Les citations, en italique, des paroles de Dieu à Angèle de Foligno, sont
celles
qui ont été consignées par un de ses disciples, et qui constituent le “Livre
d’Angèle”.[1]
Angèle de Foligno est une des grandes mystiques du Moyen-âge (XIIIe
siècle), contemporaine de Gertrude d’Helfta. Elle est née en 1248, vingt ans
après la mort de Saint François, à Foligno, petite ville commerçante de
l’Ombrie, située à environ dix-sept kilomètres d’Assise.
Elle s’est mariée à vingt ans, et eut plusieurs fils. D’ascendance probablement
noble, riche et fière, elle fut longtemps amie de la vie facile. C’est à l’âge
de 40 ans, semble-t-il, alors que tous les membres de sa famille (père, mère,
mari, enfants) étaient morts, qu’eut lieu sa conversion. Dès lors, Angèle entre
résolument dans la voie de la pénitence, pour expier ses fautes. Enflammée par
l’amour du Christ qui se révèle à travers des visions dramatiques et intenses de
sa Passion, Angèle n’a plus qu’un désir: en réponse d’amour, accorder sa vie à
celle du Christ.
En 1291, Angèle fut admise dans le Tiers Ordre de Saint François.
Angèle de Foligno et
le cœur de Jésus
Comme un feu de doux
Amour
Dieu incréé aime totalement
et veut être aimé totalement.
Si l’âme Lui donne tout son cœur, Il l’accepte totalement.

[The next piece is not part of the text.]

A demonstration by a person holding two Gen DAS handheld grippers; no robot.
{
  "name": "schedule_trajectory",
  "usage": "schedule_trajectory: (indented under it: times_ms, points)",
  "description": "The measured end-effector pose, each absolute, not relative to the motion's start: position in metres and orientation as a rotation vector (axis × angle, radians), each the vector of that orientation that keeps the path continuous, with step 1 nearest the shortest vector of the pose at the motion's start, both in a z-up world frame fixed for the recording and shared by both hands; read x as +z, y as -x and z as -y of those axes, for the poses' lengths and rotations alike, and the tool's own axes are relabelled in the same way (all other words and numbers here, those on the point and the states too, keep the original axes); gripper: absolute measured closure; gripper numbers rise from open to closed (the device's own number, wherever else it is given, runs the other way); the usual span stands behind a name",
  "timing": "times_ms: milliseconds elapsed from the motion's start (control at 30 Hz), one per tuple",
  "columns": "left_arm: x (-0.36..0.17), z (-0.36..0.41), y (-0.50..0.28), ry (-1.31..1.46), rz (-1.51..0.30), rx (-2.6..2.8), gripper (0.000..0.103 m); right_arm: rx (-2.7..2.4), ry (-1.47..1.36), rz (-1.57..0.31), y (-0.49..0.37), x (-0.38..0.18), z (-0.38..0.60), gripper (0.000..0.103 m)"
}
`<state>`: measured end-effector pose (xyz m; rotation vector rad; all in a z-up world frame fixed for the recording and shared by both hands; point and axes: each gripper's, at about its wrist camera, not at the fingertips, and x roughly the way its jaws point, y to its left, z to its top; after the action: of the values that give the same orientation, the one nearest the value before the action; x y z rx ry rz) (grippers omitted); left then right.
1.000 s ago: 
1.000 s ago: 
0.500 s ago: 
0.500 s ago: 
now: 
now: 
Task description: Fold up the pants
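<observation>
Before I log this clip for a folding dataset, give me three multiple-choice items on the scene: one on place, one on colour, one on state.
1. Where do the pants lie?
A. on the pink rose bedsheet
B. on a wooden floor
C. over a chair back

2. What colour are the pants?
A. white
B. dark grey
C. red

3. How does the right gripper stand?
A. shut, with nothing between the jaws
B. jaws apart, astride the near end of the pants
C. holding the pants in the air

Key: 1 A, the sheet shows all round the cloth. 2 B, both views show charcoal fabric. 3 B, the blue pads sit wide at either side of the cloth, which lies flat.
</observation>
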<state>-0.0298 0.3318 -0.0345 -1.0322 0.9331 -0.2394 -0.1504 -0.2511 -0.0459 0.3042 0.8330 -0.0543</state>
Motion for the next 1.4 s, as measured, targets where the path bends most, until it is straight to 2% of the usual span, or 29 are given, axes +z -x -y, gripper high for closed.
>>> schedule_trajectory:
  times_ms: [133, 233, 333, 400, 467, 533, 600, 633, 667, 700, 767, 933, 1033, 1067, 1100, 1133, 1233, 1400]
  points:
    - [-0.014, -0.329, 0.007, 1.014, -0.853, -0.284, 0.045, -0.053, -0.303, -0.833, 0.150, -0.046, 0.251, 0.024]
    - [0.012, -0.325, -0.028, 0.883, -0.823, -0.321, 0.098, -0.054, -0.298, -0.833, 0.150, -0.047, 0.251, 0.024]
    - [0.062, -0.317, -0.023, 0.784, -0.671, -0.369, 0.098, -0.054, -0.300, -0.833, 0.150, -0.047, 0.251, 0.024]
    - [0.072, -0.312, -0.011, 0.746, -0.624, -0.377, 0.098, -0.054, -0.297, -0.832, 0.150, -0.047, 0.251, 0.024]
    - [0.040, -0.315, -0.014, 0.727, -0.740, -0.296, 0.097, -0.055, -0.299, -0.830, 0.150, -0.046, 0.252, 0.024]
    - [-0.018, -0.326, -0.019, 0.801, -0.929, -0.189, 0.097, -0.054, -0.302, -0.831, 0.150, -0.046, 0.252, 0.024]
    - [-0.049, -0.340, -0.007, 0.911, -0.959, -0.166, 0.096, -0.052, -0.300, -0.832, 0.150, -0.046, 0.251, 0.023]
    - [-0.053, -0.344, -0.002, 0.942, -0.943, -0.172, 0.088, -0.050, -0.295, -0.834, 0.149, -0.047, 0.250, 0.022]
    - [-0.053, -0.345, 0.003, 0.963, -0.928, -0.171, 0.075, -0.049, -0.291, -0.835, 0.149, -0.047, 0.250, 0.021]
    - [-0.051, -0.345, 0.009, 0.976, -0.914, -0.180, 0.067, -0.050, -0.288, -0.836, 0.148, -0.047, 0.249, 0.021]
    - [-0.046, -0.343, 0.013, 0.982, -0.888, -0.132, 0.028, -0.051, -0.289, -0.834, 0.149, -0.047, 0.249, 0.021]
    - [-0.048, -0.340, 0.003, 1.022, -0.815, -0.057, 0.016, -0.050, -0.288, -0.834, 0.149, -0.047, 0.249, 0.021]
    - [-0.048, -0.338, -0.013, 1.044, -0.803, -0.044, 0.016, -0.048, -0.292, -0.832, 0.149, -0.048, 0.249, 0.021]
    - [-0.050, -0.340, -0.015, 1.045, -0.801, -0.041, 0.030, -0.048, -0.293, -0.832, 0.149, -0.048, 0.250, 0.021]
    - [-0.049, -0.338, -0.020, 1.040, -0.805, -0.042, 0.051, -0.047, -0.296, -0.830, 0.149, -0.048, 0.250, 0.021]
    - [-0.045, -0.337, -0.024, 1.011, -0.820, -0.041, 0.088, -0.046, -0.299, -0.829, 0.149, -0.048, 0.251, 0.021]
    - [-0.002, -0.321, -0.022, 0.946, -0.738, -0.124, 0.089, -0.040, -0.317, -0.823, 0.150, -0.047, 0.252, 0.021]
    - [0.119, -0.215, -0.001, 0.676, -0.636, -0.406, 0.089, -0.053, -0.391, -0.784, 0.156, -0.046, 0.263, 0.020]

Angèle de Foligno n’a que très rarement employé, le terme de
Cœur de Jésus, et
chaque fois qu’elle relate son aventure amoureuse avec le Christ, c’est presque
toujours en des termes d’amour passionné pour le Crucifié qu’elle nomme le
Dieu-homme ou le Dieu-homme de douleur. Totalement transformée en
amour elle comprend la nécessité de partager la compagnie du Christ,
c’est-à-dire sa pauvreté, sa douleur, son état méprisé et son obéissance
véritable.
L’influence d’Angèle s’exerça d’abord sur le petit groupe de ses disciples. Mais
il semble certain qu’elle a inspiré plusieurs des écrits de Sainte Thérèse
d’Avila. Saint François de Sales, Saint Alphonse de Liguori, J. J. Olier font
également référence à Angèle de Foligno.
Les “vingt premiers pas” d’Angèle sont l’exposé de sa conversion. Viennent
ensuite les extases et les révélations sur la Passion et l’amour de Dieu pour
l’humanité. Angèle entendit soudain: “Ma fille... mon temple, mon délice, le
Cœur de Dieu tout-puissant se tient maintenant sur ton cœur.” Dieu dit
encore: “Il est si grand l’Amour que j’ai pour l’âme qui m’aime sans
malice... Vois s’il est en Moi autre chose que de l’Amour.”
Totalement transformée en amour, Angèle peut pénétrer dans les abîmes de l’Amour
divin et de sa propre incapacité. Elle peut sentir la présence du Christ dans
son âme, présence “qui embrase l’âme d’un feu ardent... mais d’un feu de doux
amour.”
Jésus, au cours de sa vie publique avait dit de Lui: “Apprenez de moi,.. car Je
suis doux et humble de cœur.” Jésus, en effet, a véritablement posé l’humilité
de cœur et la douceur de corps pour fondement et racine de toutes les vertus.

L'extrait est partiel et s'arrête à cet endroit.